Post-operative rotator cuff rehabilitation is governed by biological healing timelines, not patient enthusiasm or arbitrary calendar dates. Tendon-to-bone healing follows a predictable cascade — inflammation, proliferation, remodeling — and loading must respect each stage. Pushing strength work into the protection phase is one of the most common drivers of retear, and the literature is unambiguous on that point. Build the program around criteria-based progression and use the calendar as a guardrail, not a target.

Phase 1 · Protection (weeks 0–6)

The first six weeks emphasize protecting the repair while preserving passive range of motion in flexion, external rotation in neutral, and scapular mobility. Sling immobilization is standard for most repair sizes, with passive and active-assisted motion introduced based on surgeon preference and tear configuration. Pendulum exercises, scapular clocks, and elbow-wrist-hand active motion prevent stiffness without loading the repair. Avoid behind-the-back internal rotation and active abduction during this window — both produce shear on a healing tendon.

Edema and pain control matter more here than they get credit for. Effusion drives rotator cuff inhibition the same way a knee effusion shuts down the quad, and patients who manage swelling well consistently progress faster in phases two and three. Cryotherapy, NSAIDs when appropriate, and sleep positioning with the arm supported on a pillow all contribute to a faster, smoother trajectory. Patient education on sling compliance — especially overnight — pays disproportionate dividends.

Phase 2 · Active motion and early strengthening (weeks 6–12)

Active range of motion is reintroduced gradually, beginning with gravity-eliminated planes and progressing to upright. Scapular stabilization work — prone Y, T, and W lifts at low load, serratus punches, and wall slides — restores the scapulohumeral rhythm that determines how well the cuff can do its job. Submaximal isometrics in neutral for external rotation, internal rotation, and abduction begin to wake up the cuff musculature without provoking the repair.

By week ten to twelve, light isotonic strengthening enters the program: side-lying external rotation with a one to three pound dumbbell, prone horizontal abduction, and resisted rows. Progress load only when motion is symmetric and pain-free through the working range. The supraspinatus deserves particular attention because it is often the repaired tendon and remains the most vulnerable to overload. Prone full-can lifts at low load are safer than empty-can variations.
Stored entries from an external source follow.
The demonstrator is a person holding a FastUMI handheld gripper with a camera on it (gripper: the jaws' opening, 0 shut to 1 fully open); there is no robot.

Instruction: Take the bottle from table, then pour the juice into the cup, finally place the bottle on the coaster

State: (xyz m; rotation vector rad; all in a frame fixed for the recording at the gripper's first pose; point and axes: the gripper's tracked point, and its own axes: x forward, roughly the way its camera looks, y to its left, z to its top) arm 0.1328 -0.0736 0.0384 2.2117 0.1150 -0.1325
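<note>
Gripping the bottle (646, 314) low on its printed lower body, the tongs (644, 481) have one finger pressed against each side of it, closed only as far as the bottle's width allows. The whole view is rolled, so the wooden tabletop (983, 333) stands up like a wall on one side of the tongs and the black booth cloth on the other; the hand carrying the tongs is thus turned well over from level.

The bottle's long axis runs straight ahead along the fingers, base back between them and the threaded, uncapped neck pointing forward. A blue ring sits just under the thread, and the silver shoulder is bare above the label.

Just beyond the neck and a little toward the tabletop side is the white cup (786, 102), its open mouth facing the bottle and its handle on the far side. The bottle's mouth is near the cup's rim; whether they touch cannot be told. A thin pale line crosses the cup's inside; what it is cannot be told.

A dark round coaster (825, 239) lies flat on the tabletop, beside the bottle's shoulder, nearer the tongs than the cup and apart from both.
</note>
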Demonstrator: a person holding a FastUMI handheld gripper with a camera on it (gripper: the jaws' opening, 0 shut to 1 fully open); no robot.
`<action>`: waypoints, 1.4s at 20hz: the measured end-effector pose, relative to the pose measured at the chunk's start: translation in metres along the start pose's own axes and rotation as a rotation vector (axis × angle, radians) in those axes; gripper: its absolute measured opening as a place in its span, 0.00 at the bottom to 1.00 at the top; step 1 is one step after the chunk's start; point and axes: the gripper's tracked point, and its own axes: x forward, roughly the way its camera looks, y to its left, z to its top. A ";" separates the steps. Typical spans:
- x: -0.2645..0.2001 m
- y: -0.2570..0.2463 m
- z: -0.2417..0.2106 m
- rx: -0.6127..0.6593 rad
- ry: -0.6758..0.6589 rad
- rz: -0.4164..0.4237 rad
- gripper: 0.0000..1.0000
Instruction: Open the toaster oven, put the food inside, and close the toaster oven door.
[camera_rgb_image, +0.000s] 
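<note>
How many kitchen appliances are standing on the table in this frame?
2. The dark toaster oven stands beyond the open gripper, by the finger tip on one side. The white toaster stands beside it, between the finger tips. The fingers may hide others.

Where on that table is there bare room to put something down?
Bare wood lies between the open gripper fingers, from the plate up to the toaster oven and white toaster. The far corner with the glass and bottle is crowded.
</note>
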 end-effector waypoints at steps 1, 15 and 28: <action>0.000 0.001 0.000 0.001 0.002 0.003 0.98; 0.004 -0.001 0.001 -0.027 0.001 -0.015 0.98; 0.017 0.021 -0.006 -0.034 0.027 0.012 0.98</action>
Phase 3 · Strength and power (months 3–6)

Heavier strengthening enters the program once full active range of motion is restored and basic isotonic work is tolerated. Progressive overload across rows, presses, pull-downs, and dumbbell variations rebuilds the strength base. The goal is not just shoulder strength but also closed-chain stability through push-ups (initially against a wall, then incline, then floor) and rhythmic stabilization drills. Closed-chain work loads the joint in compression, which is mechanically protective for the repair.

Power development begins with light medicine-ball chest passes, progressing to overhead variations only when overhead strength is symmetric. Plyometric push-up progressions follow the same principle as lower-extremity plyos: double-arm before single-arm, low-amplitude before high-amplitude, predictable before reactive. Document strength using handheld dynamometry at each visit so progress is measurable rather than perceived.

Phase 4 · Return-to-sport criteria (months 6+)

Return-to-sport clearance requires a battery of objective markers, not a single test. Baseline criteria include at least 90 percent strength symmetry in external rotation and abduction by handheld dynamometry, full active and passive range of motion, pain-free overhead plyometrics, and successful completion of a sport-specific interval program (interval throwing for baseball, interval serving for tennis, sport-specific contact progressions for collision athletes).

Psychological readiness matters here too. The Shoulder Instability Return to Sport after Injury (SIRSI) scale and similar tools predict re-injury and dissatisfaction independently of physical metrics. Athletes who clear physical testing but score poorly on psychological readiness should continue graduated exposure rather than full clearance. Frame ongoing maintenance as performance training, not rehab — most athletes need to continue cuff and scapular work indefinitely to protect against recurrence.